Locate the line that contains "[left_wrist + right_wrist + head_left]". Print it and each following line through the end of the listing, verbatim, and nothing more.

• Collected data
##########

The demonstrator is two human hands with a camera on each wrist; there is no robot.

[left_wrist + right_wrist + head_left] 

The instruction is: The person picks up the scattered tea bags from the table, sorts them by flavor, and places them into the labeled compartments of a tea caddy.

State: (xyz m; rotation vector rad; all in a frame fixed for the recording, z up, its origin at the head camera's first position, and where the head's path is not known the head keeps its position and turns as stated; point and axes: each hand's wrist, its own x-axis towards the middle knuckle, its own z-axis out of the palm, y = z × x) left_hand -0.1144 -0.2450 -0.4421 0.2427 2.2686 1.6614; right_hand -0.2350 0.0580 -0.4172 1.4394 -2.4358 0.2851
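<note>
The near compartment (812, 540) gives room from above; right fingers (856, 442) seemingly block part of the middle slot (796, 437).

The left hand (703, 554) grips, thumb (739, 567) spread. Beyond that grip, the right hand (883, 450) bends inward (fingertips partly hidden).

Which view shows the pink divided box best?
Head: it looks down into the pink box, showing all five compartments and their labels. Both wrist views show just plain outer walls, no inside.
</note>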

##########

• Response
[left_wrist + right_wrist + head_left] 

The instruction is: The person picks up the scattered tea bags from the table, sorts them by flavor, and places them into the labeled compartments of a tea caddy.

State: (xyz m; rotation vector rad; all in a frame fixed for the recording, z up, its origin at the head camera's first position, and where the head's path is not known the head keeps its position and turns as stated; point and axes: each hand's wrist, its own x-axis towards the middle knuckle, its own z-axis out of the palm, y = z × x) left_hand -0.1144 -0.2450 -0.4421 0.2427 2.2686 1.6614; right_hand -0.2350 0.0580 -0.4172 1.4394 -2.4358 0.2851
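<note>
The near compartment (812, 540) gives room from above; right fingers (856, 442) seemingly block part of the middle slot (796, 437).

The left hand (703, 554) grips, thumb (739, 567) spread. Beyond that grip, the right hand (883, 450) bends inward (fingertips partly hidden).

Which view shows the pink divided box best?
Head: it looks down into the pink box, showing all five compartments and their labels. Both wrist views show just plain outer walls, no inside.
</note>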

No additional output will be generated.